ACTIVITY |
Transcribe all of the listing below in full.

DATA SHOWN |
::::
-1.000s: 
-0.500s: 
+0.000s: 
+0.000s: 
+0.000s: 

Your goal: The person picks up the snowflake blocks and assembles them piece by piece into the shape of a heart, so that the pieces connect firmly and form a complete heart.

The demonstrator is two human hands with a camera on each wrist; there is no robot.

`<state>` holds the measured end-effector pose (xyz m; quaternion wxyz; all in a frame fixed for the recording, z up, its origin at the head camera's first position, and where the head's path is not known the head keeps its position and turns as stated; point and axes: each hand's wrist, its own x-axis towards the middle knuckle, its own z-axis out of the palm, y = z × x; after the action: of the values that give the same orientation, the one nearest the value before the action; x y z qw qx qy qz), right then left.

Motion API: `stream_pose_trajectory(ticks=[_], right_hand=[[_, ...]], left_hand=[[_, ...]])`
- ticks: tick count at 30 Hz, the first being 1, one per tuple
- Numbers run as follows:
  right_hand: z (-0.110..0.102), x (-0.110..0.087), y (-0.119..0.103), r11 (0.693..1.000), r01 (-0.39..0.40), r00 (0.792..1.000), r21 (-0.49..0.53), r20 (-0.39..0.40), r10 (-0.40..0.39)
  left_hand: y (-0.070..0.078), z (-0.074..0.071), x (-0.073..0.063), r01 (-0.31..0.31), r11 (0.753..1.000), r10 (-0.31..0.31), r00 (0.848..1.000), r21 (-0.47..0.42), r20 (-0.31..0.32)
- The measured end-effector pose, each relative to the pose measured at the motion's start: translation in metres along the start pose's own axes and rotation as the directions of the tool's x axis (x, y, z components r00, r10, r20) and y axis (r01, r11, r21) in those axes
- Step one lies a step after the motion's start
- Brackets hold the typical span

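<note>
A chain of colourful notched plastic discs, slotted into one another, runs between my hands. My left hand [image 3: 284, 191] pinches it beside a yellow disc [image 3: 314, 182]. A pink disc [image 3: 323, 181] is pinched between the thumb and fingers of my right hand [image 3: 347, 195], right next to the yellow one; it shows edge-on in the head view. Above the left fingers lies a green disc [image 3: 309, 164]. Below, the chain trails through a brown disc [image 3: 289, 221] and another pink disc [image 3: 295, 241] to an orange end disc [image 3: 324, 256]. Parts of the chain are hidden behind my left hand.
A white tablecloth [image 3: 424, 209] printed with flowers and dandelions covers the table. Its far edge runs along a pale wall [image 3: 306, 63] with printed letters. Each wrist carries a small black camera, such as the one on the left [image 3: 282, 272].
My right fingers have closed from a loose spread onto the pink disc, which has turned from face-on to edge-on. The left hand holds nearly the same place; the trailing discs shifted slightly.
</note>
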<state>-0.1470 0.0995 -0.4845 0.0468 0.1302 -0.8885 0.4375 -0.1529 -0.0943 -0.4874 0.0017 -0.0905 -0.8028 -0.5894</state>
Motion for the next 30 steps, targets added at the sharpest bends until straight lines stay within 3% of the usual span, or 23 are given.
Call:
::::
EXERCISE RESPONSE |
-1.000s: 
-0.500s: 
+0.000s: 
+0.000s: 
+0.000s: 

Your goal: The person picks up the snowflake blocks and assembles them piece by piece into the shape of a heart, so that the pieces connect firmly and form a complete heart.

The demonstrator is two human hands with a camera on each wrist; there is no robot.

`<state>` holds the measured end-effector pose (xyz m; quaternion wxyz; all in a frame fixed for the recording, z up, its origin at the head camera's first position, and where the head's path is not known the head keeps its position and turns as stated; point and axes: each hand's wrist, its own x-axis towards the middle knuckle, its own z-axis out of the palm, y = z × x; after the action: of the values that give the same orientation, the one nearest the value before the action; x y z qw qx qy qz), right then left.

Motion API: `stream_pose_trajectory(ticks=[_], right_hand=[[_, ...]], left_hand=[[_, ...]])`
- ticks: tick count at 30 Hz, the first being 1, one per tuple
- Numbers run as follows:
  right_hand: z (-0.110..0.102), x (-0.110..0.087), y (-0.119..0.103), r11 (0.693..1.000), r01 (-0.39..0.40), r00 (0.792..1.000), r21 (-0.49..0.53), r20 (-0.39..0.40), r10 (-0.40..0.39)
  left_hand: y (-0.070..0.078), z (-0.074..0.071), x (-0.073..0.063), r01 (-0.31..0.31), r11 (0.753..1.000), r10 (-0.31..0.31), r00 (0.848..1.000), r21 (-0.47..0.42), r20 (-0.31..0.32)
- The measured end-effector pose, each relative to the pose measured at the motion's start: translation in metres along the start pose's own axes and rotation as the directions of the tool's x axis (x, y, z components r00, r10, r20) and y axis (r01, r11, r21) in those axes
- Step one lies a step after the motion's start
- Brackets hold the typical span

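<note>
A chain of colourful notched plastic discs, slotted into one another, runs between my hands. My left hand [image 3: 284, 191] pinches it beside a yellow disc [image 3: 314, 182]. A pink disc [image 3: 323, 181] is pinched between the thumb and fingers of my right hand [image 3: 347, 195], right next to the yellow one; it shows edge-on in the head view. Above the left fingers lies a green disc [image 3: 309, 164]. Below, the chain trails through a brown disc [image 3: 289, 221] and another pink disc [image 3: 295, 241] to an orange end disc [image 3: 324, 256]. Parts of the chain are hidden behind my left hand.
A white tablecloth [image 3: 424, 209] printed with flowers and dandelions covers the table. Its far edge runs along a pale wall [image 3: 306, 63] with printed letters. Each wrist carries a small black camera, such as the one on the left [image 3: 282, 272].
My right fingers have closed from a loose spread onto the pink disc, which has turned from face-on to edge-on. The left hand holds nearly the same place; the trailing discs shifted slightly.
</note>
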<state>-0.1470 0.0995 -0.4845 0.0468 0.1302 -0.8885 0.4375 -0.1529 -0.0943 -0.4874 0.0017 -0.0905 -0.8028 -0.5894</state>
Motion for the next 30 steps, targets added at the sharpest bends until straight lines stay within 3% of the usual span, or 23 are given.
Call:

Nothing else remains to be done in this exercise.